I have 4 kids, my son who is 18, 2 girls aged 15 and 13 and my youngest son who is 9. I really can’t believe that they’re all grown up by now and in just a few more years will become a fully independent person with the capacity to decide for their own. And I’m scrambling, at a loss for words for the years that have gone by.
In retrospect, I am taking an inventory of what have I already taught them. Looking deeper and beyond their immaturity, I see things I wish I could have spend more time teaching. There’s still so much more to teach, still so much more to mould into their character.
I suddenly felt the need for a change and become more conscientious. Be less busy and more available physically, mentally, emotionally and spiritually for they are God’s gift and I have been tasked to look after their welfare.

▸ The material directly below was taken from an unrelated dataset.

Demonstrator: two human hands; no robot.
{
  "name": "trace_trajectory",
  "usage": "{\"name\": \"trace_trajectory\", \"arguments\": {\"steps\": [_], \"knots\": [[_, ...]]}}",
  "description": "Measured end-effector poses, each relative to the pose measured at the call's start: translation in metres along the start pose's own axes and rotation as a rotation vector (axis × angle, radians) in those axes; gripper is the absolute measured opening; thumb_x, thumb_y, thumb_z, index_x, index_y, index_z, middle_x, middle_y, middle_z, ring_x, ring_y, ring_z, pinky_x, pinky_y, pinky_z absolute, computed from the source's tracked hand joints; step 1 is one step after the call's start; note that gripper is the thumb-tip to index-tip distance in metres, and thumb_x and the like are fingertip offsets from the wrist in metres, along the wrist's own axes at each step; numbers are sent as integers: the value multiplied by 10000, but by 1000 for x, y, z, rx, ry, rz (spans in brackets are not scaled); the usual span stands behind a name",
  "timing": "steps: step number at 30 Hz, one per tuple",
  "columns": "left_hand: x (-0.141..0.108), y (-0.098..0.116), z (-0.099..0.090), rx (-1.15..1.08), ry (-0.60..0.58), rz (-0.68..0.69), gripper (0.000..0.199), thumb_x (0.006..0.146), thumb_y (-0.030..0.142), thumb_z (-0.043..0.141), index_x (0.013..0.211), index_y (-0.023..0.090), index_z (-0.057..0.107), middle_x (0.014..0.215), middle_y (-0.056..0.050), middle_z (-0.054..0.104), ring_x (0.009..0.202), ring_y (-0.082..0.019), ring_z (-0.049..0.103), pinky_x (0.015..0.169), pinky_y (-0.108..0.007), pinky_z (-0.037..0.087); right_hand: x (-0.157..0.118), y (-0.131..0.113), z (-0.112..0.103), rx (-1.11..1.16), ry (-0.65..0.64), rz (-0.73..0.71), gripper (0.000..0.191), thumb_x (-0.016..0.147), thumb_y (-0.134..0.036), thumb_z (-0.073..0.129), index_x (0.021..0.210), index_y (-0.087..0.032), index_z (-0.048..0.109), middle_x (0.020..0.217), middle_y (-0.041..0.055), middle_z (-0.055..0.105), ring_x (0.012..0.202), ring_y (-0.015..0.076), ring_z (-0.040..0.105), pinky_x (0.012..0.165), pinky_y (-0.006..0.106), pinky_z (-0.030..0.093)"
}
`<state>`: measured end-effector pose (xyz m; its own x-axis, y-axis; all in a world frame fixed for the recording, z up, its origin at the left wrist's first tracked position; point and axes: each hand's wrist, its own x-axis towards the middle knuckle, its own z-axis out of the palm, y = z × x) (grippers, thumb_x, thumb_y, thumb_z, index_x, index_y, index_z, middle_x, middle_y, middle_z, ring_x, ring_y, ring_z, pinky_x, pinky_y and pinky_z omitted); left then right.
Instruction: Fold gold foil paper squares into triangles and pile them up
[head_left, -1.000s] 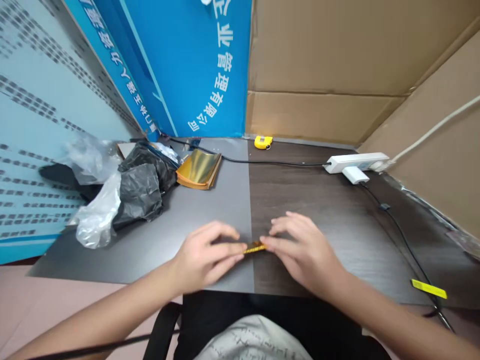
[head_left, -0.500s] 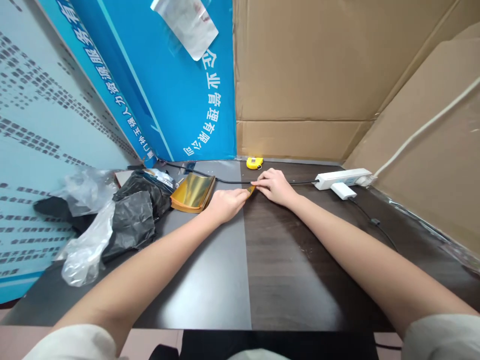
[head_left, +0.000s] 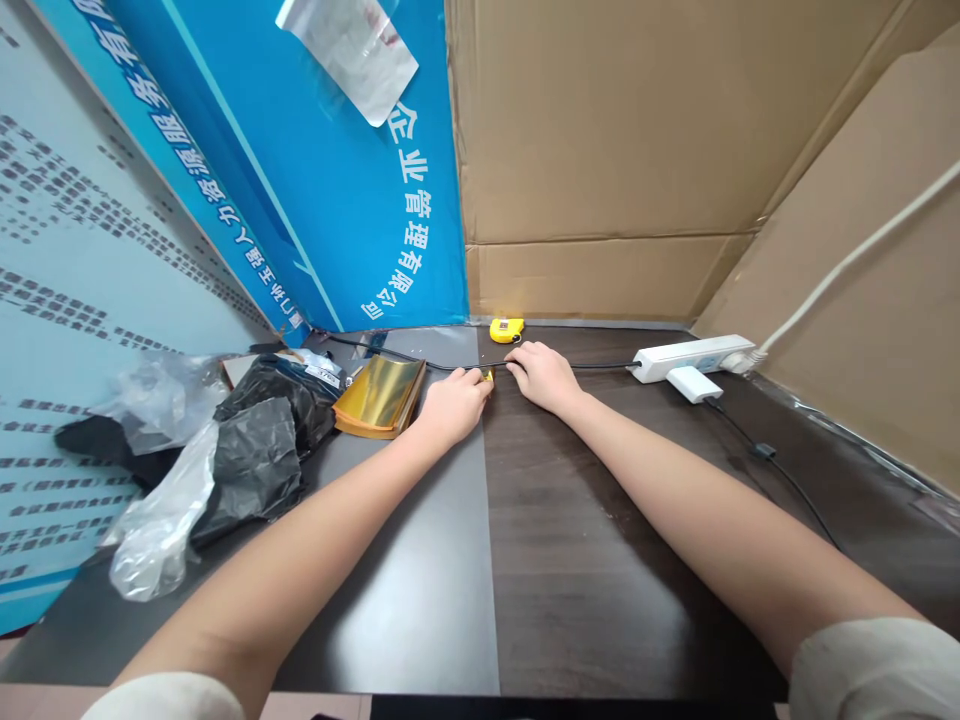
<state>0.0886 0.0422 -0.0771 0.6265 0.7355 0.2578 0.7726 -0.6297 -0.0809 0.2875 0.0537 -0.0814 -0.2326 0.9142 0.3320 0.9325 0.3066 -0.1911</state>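
A short piece of yellow measuring tape [head_left: 489, 375] shows at the fingertips of my left hand [head_left: 454, 405], which pinches it near the back of the desk. My right hand [head_left: 541, 378] rests just beside it, fingers spread on the dark wood top and touching no tape that I can see. A yellow tape measure case [head_left: 506, 330] sits at the back edge, a little beyond both hands. A black cable [head_left: 585, 366] runs under my right fingertips. Most of the tape between the hands is hidden or too thin to see.
Left of my hands lie a stack of gold foil sheets [head_left: 379, 395], black plastic bags [head_left: 259, 450] and a clear plastic bag [head_left: 154, 540]. A white power strip [head_left: 694, 358] with a plug adapter stands back right, against cardboard walls [head_left: 600, 130].
Both hands have moved from the near edge to the back of the desk, close to the tape case. The visible yellow tape between them has shortened.
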Motion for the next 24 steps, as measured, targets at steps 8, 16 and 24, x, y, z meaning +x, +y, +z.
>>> {"name": "trace_trajectory", "arguments": {"steps": [8, 16, 24], "knots": [[7, -5, 10, -3, 35, 38, 340, 1045, 237, 410, 1151, 163, 724, 1174, -96, 727, 982, -217, 591, 937, -364, 491, 0, 0, -1, 10, -19, -57, 291, 1018, -224, 449, 1130, -160, 710, 1116, 144, 707, 1049, 279, 591, 871, 391, 443], [4, -5, 11, -7, 41, 33, 330, 1041, 246, 424, 1123, 185, 738, 1207, -101, 678, 1011, -216, 583, 920, -360, 487, 2, -1, 1, 77, -100, -248, 336, 1006, -203, 477, 1292, -176, 651, 1327, 108, 661, 1232, 255, 551, 1043, 407, 408], [-3, -5, 3, -4, 25, 25, 323, 1037, 269, 447, 1227, 199, 698, 1121, -105, 667, 1028, -236, 585, 885, -366, 487, 2, -1, 3, 95, -128, -252, 341, 1000, -189, 465, 1308, -170, 610, 1347, 121, 647, 1250, 260, 542, 1049, 432, 421]]}}
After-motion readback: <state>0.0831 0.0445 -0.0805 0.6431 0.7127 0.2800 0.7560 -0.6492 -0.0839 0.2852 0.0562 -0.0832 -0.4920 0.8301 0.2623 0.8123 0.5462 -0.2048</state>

I cannot continue as a distracted parent, nor can I afford it. The time we live in is the most deceitful one that even the adults are getting trapped and have become a distracted version of themselves – not really here or there. Distracted!
The greatest thing we can do as a human being is to touch and influence others with our life and this is more true with our kids. But if I remain distracted to what truly maters, how can I influence them? As a parent, we all worry about our finances and our never ending responsibilities. But today listening to the “still small voice” I hear the Lord telling me to refocus.
Spend more time teaching, listening and understanding my children’s needs. To tell them of a coming future with God and how this world, with all it’s beauty will one day fade away.
And so if you are like me a parent who finds yourself exhausted at times, remember to cherish every moment spent with your children. Take a deep breath and if needed, begin again. Start over again and pray. Soak yourself in the presence of the Lord and in His words and find strength to help guide our children become a person that God wants them to be.
What truly matters to me? To teach my children to fear the Lord and honour Him with their lives and in so doing, I pray that they will not depart from it.